### What to work on
Copy out each line of the listing below where the string "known" appears.

### Stored data
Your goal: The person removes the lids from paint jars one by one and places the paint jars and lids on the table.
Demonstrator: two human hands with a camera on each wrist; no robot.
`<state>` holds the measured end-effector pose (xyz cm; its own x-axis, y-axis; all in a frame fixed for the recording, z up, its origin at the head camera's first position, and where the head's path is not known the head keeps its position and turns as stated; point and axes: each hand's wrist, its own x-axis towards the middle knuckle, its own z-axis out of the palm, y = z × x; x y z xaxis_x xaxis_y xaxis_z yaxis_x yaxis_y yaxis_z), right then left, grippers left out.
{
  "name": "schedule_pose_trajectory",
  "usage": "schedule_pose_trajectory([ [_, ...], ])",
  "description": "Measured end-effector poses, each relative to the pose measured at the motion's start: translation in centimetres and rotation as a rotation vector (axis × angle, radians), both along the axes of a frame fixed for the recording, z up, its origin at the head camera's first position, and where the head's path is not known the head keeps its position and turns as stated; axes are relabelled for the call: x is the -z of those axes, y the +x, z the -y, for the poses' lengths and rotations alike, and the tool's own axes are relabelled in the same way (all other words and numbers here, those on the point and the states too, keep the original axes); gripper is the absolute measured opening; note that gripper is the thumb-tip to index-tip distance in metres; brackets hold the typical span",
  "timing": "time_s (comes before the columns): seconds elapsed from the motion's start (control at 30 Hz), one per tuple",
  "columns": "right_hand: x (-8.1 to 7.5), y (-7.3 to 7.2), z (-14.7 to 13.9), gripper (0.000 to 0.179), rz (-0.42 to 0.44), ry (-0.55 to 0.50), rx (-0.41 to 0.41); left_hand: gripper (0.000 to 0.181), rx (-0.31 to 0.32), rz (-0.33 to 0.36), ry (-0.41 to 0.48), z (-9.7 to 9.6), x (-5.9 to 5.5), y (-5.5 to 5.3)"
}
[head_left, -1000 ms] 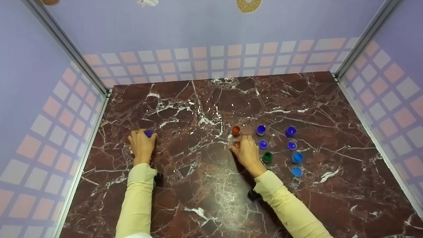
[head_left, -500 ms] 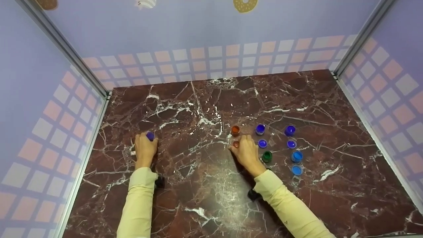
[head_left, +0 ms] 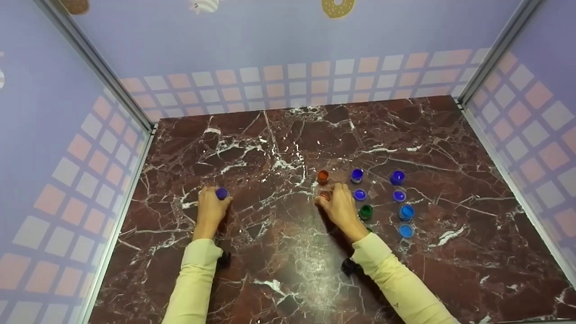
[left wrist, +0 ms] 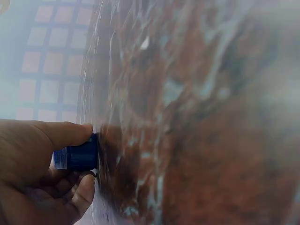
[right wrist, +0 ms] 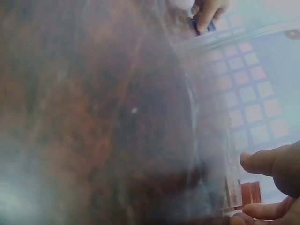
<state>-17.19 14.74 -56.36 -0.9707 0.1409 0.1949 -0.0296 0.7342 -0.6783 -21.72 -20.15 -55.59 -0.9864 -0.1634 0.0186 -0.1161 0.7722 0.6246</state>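
My left hand [head_left: 211,209] pinches a small blue-purple paint pot [head_left: 221,193] at the left of the table; in the left wrist view, thumb and fingertips lie on either side of this pot [left wrist: 83,157], close to the tabletop. Farther right, my right hand [head_left: 343,208] rests by an orange-brown lid [head_left: 326,195], thumb and fingers spread around it. In the right wrist view, the thumb stands apart from the orange paint pot [right wrist: 251,193], while the fingertips are low beside it. That open orange pot [head_left: 323,177] sits just beyond the lid.
Right of the right hand stand two open violet-blue pots [head_left: 357,176] with lids [head_left: 359,195] before them, a light blue pot [head_left: 407,213] with its lid [head_left: 406,231], and a green pot [head_left: 366,212]. Tiled-pattern walls [head_left: 297,85] enclose the marble tabletop [head_left: 279,243].
My left hand has moved right and slightly toward me with the blue-purple paint pot. The right hand has stayed by the orange-brown lid. The camera view shifts slightly.
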Motion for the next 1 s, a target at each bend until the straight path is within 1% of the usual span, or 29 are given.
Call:
schedule_pose_trajectory([
  [0.13,-0.4,0.0,-0.4,0.047,0.014,-0.022,-0.015,0.045,0.019,0.013,0.001,-0.9,0.1,0.9],
  [0.33,-1.3,0.9,-1.0,0.043,0.042,-0.039,-0.022,0.039,0.068,-0.013,0.005,-2.7,0.3,2.3],
  [0.4,-1.6,1.2,-1.1,0.040,0.026,-0.038,-0.023,0.039,0.083,-0.016,0.004,-3.5,0.2,2.8],
  [0.5,-2.0,1.7,-0.9,0.035,-0.027,-0.022,-0.034,0.037,0.103,-0.020,0.013,-4.6,0.2,3.8],
  [0.63,-2.9,2.4,-0.3,0.028,-0.091,0.007,-0.080,0.036,0.147,-0.041,0.023,-6.1,0.2,5.2],
  [0.8,-3.8,3.4,0.4,0.025,-0.150,-0.017,-0.152,0.039,0.228,-0.054,0.034,-8.0,0.3,6.8],
  [0.9,-4.2,4.0,0.8,0.025,-0.164,-0.025,-0.185,0.038,0.280,-0.068,0.054,-9.0,0.4,7.7],
  [1.0,-4.5,4.6,1.2,0.026,-0.140,-0.031,-0.224,0.036,0.316,-0.086,0.077,-9.9,0.6,8.3],
])
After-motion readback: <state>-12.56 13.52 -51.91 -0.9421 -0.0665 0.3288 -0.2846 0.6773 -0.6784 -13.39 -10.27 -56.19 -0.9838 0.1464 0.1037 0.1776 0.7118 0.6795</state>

### Reply
`<state>` holds the measured end-effector pose (xyz cm; its own x-axis, y-axis; all in a frame fixed for the recording, z up, its origin at the head camera's first position, and where the head's path is not known the head keeps its position and turns as stated; point and axes: each hand's wrist, its own x-axis towards the middle knuckle, its own z-axis out of the palm, y = z × x; x y z xaxis_x xaxis_y xaxis_z yaxis_x yaxis_y yaxis_z), right then left, grippers left out.
  "description": "Measured end-effector poses, each relative to the pose measured at the motion's start: translation in centimetres and rotation as a rotation vector (axis × angle, radians), both along the axes of a frame fixed for the recording, z up, its origin at the head camera's first position, and where the head's path is not known the head keeps its position and turns as stated; axes are relabelled for the call: x is the -z of those axes, y the +x, z the -y, for the poses' lengths and rotations alike, and the tool's own axes are relabelled in the same way (all other words and numbers here, those on the point and the states too, keep the original axes); gripper is the absolute measured opening; note that gripper is the thumb-tip to index-tip distance in metres; brackets hold the typical span",

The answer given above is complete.